# Hindsight thoughts



## Limbonada (Jul 9, 2011)

So someone said to me tonight "If you could sit in your parents kitchen and talk to your 15 yr. old self about this situation you're in now, would you still tell them to pick your husband when the time came?" 

Yes. I would. Yes, he hurt me (not physically of course!) and yes I did things I'm now ashamed of, how I treated him was no where near stellar, but I was looking at him the other day and yes, I would still choose him everytime. No regrets, even in the bad. Even if this ends, and that will feel like it will kill me. And it's not just because oh well without him my daughters wouldn't be here. It's everything. I still fully believe this man is my soulmate. I don't even know if I would warn my 15 year old self about how not to be or what will happen. I am a firm believer in everything happens for a reason and I have learned many things from our marriage/this relationship.

So how about you? Would you tell you to steer clear?


----------



## MyTwoGirls (May 31, 2011)

Nope, I would chose mine again although I am not sure she would choose me again..At one time I felt so strongly for her that I wanted that time to never end.


----------



## caughtdreaming (May 30, 2011)

That is a really good question. I'm undecided. 
I don't know which was/is stronger; the incredible love I gave and received, or the agonizing pain I'm going through. 

I would love to reflect back on this and say I have no regrets and appreciate it for what it was, but I'm just not there yet.


----------



## hesnothappy (Mar 5, 2011)

I would do it all over again, just the same....minus the ending. But if this is destiny, I can live with this too.


----------



## Homemaker_Numero_Uno (Jan 18, 2011)

Yes.
Book learning only goes so far.

My kids have trophies from dance and gymnastics.
The school they go to, the instructor works them hard, both physically to their limits and also emotionally and in a sense of discipline. Normally the trophies or medals or ribbons we have got, from road races or from participatory sports that did not have instruction (i.e. bowling) we haven't kept. We donate to Special Olympics or just don't accept so they have them for the next event for the people who really want them.

But these trophies we displayed. We all worked for them, mom included. It was a long year. We stuck to the lessons some days when it was a struggle to get there after school, etc. 

Going through a tough relationship and standing by and up for yourself, you get a trophy, of self-esteem. At some point in life it was taken away, which was why you got into that relationship (and others like it) in the first place. Once you have worked hard to go the distance for yourself, you learn your own value, and because you worked for it, and struggled for it, and literally went to the edges of the earth (or sanity) for it, it's okay to hold that trophy high. Like the Stanley Cup. Other people can admire it, as it's admirable, but it only belongs to the people who earned it. It might get battered and old and dusty, people could even p*ss in it, but it will ALWAYS be the Stanley Cup.


----------



## Sparkles422 (Jun 3, 2011)

Yes My Stanley Cup is battered and rusty.
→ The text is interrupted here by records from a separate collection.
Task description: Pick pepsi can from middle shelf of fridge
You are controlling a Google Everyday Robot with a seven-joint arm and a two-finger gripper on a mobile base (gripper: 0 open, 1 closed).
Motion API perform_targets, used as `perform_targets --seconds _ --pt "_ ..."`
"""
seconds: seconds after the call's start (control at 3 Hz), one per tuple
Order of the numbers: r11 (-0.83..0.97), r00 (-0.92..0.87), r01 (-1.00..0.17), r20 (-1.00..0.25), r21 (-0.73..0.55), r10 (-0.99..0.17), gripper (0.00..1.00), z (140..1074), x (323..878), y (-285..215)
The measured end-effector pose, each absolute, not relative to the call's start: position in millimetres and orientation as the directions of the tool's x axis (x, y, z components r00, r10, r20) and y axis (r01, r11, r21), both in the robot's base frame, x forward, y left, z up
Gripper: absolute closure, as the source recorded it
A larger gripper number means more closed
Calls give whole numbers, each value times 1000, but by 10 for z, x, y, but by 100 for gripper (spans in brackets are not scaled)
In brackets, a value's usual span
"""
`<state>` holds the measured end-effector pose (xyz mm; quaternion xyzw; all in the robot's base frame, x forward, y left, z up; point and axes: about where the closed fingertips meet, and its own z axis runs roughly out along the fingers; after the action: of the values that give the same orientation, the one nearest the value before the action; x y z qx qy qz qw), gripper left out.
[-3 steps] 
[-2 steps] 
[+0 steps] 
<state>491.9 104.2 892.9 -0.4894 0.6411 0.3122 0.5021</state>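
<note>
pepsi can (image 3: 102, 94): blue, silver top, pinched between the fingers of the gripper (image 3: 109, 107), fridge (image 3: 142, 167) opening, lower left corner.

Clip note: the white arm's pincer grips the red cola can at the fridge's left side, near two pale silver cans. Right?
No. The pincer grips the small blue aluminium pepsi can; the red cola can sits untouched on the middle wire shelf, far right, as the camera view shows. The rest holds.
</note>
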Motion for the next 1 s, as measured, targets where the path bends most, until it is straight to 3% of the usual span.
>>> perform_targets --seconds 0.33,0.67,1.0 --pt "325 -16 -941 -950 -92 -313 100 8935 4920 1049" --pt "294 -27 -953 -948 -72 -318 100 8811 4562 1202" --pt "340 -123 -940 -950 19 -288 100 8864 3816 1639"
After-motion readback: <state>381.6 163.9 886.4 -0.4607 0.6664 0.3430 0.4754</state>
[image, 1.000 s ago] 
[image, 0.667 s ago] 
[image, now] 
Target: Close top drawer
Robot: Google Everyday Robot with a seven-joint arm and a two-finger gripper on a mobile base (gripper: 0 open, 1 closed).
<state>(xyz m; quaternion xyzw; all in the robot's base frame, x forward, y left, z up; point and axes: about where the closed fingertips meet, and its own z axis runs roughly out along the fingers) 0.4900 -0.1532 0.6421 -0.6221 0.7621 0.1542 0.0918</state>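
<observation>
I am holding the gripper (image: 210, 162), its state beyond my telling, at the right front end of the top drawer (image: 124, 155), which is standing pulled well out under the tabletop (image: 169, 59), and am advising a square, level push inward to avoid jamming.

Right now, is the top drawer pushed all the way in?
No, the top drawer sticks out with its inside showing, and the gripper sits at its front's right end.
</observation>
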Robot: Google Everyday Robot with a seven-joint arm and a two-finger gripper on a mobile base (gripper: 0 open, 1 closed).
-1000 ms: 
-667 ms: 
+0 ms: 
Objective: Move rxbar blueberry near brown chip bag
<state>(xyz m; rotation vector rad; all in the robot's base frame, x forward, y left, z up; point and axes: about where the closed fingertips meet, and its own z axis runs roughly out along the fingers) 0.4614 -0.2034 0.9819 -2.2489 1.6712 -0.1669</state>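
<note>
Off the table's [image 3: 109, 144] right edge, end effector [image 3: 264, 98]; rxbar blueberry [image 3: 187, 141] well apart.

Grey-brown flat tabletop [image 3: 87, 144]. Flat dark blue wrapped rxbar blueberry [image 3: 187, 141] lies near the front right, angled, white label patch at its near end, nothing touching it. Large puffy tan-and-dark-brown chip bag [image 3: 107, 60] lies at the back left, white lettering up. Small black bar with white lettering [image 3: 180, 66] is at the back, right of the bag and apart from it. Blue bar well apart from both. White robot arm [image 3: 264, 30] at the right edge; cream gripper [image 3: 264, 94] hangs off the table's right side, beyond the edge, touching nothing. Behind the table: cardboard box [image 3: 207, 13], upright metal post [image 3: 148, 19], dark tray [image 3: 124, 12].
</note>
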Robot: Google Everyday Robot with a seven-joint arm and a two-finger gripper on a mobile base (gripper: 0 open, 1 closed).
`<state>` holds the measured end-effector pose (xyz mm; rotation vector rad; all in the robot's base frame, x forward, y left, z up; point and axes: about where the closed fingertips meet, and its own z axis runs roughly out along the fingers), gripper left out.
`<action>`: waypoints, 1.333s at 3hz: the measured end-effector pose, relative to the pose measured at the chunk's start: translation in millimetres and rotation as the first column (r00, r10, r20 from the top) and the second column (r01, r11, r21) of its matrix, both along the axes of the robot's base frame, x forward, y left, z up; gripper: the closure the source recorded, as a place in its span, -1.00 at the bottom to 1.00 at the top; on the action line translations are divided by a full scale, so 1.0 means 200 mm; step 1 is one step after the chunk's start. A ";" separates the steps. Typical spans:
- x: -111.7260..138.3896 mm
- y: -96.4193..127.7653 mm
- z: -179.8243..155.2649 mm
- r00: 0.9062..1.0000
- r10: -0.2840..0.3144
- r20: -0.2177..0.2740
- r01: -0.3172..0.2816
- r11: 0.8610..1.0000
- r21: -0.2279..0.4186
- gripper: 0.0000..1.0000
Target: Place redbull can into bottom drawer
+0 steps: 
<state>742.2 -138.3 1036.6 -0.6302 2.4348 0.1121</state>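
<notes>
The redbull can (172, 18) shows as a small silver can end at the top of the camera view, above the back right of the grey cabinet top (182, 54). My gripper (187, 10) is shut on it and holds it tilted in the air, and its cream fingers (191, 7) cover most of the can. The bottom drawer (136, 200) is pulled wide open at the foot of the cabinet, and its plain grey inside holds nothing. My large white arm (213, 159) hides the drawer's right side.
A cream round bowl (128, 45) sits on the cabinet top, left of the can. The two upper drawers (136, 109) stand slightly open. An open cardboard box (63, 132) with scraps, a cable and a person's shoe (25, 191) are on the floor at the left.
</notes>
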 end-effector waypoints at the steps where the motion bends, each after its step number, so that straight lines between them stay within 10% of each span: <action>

I am polishing it and hammering the dents out of it.

And I will raise it one day and it will gleam and sparkle.


----------



## that_girl (Jul 6, 2011)

Yep  Again and again and again.

I would have had some choice words on some ex's though LOL!


----------



## Jellybeans (Mar 8, 2011)

I would tell myself not to marry him.
_Posted via Mobile Device_


----------



## BigToe (Jun 2, 2011)

Jellybeans said:


> I would tell myself not to marry him.
> _Posted via Mobile Device_


:iagree:

The OP is written based on emotion. Looking at the same situation from a logical perspective the husband obviously is not her soul-mate otherwise there would be no divorce. Furthermore, why would you tell yourself to go through with a situation that you knew was going to carry enough pain to "feel like it will kill me"?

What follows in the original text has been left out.